Bullet Proofing ECS Tasks

Sudheer Kumar
3 min readJul 19, 2023
Photo by Erik Odiin on Unsplash

I have written before the use cases and importance of load testing. It is an exercise that is mandatory to make sure that your application runs well under heavy loads. One way to test this is to use tools like JMeter.

Recently during one of our load testing we came across an issue that certain input data is causing a crash in the underlying ECS task. We are having an ECS deployment architecture where Node JS docker images are getting deployed.

Problem Statement

Because of the unhandled error in the ECS tasks, the tasks were abruptly getting terminated and in ECS, spawning a new task will take around 30 sec to 1 min and during that time, load on your existing running ECS tasks will increase. So it is always desirableto avoid crashing of an ECS task in an ECS service.

How to gracefully handle every bad response

How much ever test cases you write, still there is a possibility of occurring an exception in the process as a result of a bad response that can cause an exception in some part of the code. The best we can do is to handle every possible exception gracefully in the context of a NodeJS process.

Global Error Handler Middleware:

This is the middle ware that handles any exception in any of your route in app.js. So you can add this after all the routes are defined.

app.use((err, req, res, next) => {
// Handle the error gracefully
console.error('Unhandled Error:', err);
res.status(500).json({ error: 'Internal Server Error.. please try again.'});
});

For example, the following client errors can be caught by this middleware.
app.get('/errorRoute', (req, res) => {
throw new Error('This is an uncaught exception!');
});

Unhandled Promise Rejection:

process.on('unhandledRejection', (reason, promise) => {  
console.error('Unhandled Promise Rejection:', reason);
});

//The following code can cause to throw such a condition

const fs = require('fs').promises;

async function readFile(filePath) {
const fileContents = await fs.readFile(filePath, 'utf8');
return fileContents;
}

async function main() {
const fileContents = await readFile('nonexistent-file.txt');
console.log(fileContents);
}
main();

Since readFile returns a promise that can be rejected if the file doesn't exist, we need to handle any rejections by attaching a catch block to the promise.

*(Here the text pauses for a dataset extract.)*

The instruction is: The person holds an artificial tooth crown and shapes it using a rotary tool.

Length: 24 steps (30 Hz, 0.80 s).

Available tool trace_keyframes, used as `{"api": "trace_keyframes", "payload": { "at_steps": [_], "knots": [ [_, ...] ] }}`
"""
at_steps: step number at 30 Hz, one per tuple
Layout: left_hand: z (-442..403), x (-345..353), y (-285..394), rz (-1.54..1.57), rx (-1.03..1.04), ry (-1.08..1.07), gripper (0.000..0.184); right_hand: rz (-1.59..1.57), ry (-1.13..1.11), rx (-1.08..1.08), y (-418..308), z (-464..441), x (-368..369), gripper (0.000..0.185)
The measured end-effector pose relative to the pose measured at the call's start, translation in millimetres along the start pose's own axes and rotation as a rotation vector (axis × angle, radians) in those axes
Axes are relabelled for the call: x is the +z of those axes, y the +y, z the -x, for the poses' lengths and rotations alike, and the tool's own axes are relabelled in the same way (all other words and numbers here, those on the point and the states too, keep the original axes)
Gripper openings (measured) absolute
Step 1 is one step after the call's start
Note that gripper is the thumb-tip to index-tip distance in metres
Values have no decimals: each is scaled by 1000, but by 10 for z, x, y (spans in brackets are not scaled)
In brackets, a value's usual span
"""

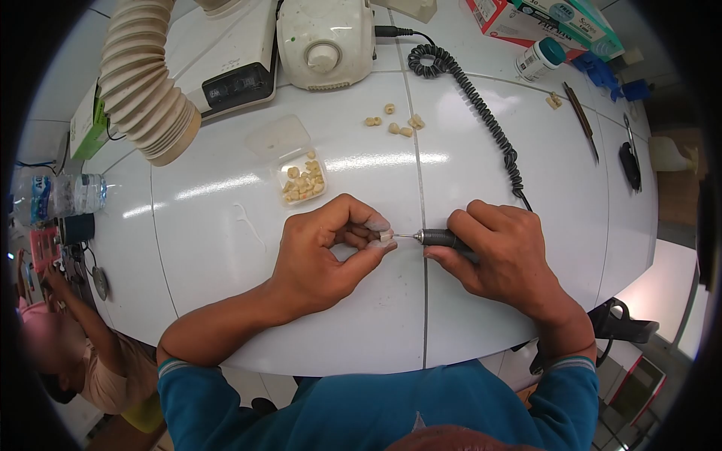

However, in this example, we don't handle the rejection, so it becomes an unhandled rejection.

Uncaught Exception:

There are some scenarios where an error may not be caught by a global error handler middleware, but will be caught by process.on('uncaughtException').

process.on('uncaughtException', (err) => {
console.error('Uncaught Exception:', err);
});

Here are a few examples:

  1. Syntax errors in module loading: If there is a syntax error in a module that is loaded during the startup of your application, the error may not be caught by your global error handler middleware because the module loading happens outside of the request/response cycle. In this case, process.on('uncaughtException') can still catch the error.
  2. Errors thrown from child processes: If your application spawns child processes using the child_process module, errors thrown by those child processes may not be caught by your global error handler middleware. In this case, process.on('uncaughtException') can still catch the error.
  3. Errors thrown during application shutdown: If your application encounters an error during the shutdown process, your global error handler middleware may not be able to catch the error because the middleware is no longer active. In this case, process.on('uncaughtException') can still catch the error.

So what will happen to your request from the client, if you end up in any of these handlers?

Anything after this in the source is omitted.